* _YOUR OBJECTIVE_: Your task is to find every line of the data that holds the string "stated" and copy it.

* _DATASET CONTENT_:
=== Begin Enclosure ===
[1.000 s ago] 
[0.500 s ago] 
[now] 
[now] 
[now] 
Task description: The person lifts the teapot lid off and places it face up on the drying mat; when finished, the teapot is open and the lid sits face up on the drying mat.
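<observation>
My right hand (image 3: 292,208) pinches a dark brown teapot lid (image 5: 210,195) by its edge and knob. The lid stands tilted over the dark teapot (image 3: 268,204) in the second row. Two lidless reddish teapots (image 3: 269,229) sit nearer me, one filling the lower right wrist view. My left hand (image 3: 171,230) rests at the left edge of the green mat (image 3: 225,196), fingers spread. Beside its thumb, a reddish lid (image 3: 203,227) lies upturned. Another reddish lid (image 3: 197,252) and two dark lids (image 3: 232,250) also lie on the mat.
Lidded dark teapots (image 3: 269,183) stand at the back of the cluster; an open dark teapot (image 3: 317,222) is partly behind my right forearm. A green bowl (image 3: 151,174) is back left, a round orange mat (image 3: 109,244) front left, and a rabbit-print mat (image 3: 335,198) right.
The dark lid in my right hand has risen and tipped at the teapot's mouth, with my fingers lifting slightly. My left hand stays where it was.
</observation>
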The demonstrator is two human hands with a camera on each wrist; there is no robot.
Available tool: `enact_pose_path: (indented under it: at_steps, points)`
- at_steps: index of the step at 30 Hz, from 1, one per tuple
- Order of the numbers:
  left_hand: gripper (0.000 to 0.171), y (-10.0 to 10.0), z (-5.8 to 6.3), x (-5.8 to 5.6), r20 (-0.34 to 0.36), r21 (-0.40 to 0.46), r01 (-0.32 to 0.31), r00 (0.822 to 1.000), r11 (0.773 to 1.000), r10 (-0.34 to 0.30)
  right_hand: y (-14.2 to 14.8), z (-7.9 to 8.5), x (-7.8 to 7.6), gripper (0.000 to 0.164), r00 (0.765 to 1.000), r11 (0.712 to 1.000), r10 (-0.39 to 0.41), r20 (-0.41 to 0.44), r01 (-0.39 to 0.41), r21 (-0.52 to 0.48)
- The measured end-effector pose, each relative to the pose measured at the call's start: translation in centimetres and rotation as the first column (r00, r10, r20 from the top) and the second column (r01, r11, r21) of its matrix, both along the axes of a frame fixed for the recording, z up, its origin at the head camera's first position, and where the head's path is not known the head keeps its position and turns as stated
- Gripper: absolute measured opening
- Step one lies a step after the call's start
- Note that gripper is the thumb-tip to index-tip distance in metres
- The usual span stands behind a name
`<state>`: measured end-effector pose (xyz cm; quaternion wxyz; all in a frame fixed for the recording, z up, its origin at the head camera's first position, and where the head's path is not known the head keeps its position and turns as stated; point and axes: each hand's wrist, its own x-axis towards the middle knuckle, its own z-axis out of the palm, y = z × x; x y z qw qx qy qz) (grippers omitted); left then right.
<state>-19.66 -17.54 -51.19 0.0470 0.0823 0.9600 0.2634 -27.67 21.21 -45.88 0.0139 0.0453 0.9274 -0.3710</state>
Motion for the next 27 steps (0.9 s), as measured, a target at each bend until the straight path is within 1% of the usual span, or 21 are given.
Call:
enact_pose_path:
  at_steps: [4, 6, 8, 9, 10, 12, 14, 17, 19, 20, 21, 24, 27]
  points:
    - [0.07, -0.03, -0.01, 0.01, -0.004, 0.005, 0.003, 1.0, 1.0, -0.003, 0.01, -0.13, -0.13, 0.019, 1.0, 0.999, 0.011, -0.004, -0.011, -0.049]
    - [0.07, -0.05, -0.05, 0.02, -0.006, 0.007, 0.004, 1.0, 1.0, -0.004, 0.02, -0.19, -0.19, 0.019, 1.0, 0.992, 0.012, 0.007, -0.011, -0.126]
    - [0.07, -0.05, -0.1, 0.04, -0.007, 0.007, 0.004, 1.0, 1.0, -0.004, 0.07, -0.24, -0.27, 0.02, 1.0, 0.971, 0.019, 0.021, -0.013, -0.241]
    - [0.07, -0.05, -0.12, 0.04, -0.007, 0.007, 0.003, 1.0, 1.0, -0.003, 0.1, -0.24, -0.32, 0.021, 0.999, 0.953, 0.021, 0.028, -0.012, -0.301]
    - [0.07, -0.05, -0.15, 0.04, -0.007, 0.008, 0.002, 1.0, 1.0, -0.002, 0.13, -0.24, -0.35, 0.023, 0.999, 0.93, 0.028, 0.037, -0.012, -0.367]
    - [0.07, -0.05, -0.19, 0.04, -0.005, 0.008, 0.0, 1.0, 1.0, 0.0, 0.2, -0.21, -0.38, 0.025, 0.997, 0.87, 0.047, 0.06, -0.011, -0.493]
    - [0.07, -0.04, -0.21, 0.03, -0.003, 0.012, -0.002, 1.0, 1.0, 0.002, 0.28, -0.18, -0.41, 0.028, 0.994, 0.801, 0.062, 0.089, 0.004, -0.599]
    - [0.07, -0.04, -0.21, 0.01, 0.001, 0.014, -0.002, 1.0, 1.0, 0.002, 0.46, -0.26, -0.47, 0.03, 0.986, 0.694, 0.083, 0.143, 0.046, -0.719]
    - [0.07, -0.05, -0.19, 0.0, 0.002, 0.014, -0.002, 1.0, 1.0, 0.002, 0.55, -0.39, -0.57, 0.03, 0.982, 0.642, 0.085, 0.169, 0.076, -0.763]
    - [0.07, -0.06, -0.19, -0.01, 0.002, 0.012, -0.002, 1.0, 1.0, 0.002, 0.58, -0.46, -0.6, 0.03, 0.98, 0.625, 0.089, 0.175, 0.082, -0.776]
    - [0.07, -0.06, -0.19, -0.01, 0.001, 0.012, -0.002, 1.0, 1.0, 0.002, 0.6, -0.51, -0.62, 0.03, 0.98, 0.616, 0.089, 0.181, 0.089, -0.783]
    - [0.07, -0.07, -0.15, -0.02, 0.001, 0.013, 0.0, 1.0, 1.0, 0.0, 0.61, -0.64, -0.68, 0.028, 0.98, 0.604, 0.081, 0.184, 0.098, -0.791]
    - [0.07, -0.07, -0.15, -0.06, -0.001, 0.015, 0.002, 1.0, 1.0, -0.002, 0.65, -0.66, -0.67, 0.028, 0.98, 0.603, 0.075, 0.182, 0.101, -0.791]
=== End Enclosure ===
* _TASK RESPONSE_:
- The measured end-effector pose, each relative to the pose measured at the call's start: translation in centimetres and rotation as the first column (r00, r10, r20 from the top) and the second column (r01, r11, r21) of its matrix, both along the axes of a frame fixed for the recording, z up, its origin at the head camera's first position, and where the head's path is not known the head keeps its position and turns as stated
`<state>`: measured end-effector pose (xyz cm; quaternion wxyz; all in a frame fixed for the recording, z up, its origin at the head camera's first position, and where the head's path is not known the head keeps its position and turns as stated; point and axes: each hand's wrist, its own x-axis towards the middle knuckle, its own z-axis out of the palm, y = z × x; x y z qw qx qy qz) (grippers omitted); left then right.

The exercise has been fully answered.